Task = Please tally the lines of the listing that hold the string "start", and reply with that total only.

(Information provided Opens)

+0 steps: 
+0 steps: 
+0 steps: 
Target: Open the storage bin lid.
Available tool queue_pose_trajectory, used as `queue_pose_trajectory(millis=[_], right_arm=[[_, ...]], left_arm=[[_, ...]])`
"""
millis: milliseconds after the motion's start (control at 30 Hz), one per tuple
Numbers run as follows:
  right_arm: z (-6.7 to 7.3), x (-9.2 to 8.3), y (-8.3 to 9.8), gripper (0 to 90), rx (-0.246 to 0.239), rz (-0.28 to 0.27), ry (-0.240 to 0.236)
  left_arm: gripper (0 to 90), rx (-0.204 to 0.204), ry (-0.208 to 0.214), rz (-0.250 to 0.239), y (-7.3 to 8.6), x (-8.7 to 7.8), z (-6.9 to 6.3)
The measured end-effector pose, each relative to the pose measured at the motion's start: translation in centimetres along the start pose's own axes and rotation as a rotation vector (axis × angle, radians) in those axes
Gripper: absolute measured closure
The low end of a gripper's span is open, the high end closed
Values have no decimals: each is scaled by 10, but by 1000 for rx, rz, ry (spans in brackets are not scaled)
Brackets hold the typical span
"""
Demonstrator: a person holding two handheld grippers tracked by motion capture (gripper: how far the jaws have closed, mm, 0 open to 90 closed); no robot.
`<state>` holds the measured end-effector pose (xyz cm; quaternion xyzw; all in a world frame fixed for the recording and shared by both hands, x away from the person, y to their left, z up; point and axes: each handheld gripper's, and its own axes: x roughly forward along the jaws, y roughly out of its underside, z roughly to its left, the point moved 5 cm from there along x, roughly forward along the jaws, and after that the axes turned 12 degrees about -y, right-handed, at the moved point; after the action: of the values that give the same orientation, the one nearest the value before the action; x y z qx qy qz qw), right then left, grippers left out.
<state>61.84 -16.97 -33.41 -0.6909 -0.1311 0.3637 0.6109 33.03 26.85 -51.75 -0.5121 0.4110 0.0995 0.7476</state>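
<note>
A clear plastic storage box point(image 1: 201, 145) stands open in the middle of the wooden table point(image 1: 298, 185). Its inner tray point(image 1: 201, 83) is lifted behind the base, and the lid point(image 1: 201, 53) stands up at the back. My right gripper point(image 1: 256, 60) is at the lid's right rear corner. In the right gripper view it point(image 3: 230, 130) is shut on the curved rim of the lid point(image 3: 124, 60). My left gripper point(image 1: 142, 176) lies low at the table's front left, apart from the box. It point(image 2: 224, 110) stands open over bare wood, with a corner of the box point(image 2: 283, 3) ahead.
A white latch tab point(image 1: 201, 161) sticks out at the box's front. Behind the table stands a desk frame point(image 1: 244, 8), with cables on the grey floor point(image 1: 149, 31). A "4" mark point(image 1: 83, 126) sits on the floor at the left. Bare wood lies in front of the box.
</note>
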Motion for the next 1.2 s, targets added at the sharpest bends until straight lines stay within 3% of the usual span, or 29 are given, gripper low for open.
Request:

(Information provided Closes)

Exercise solution = 2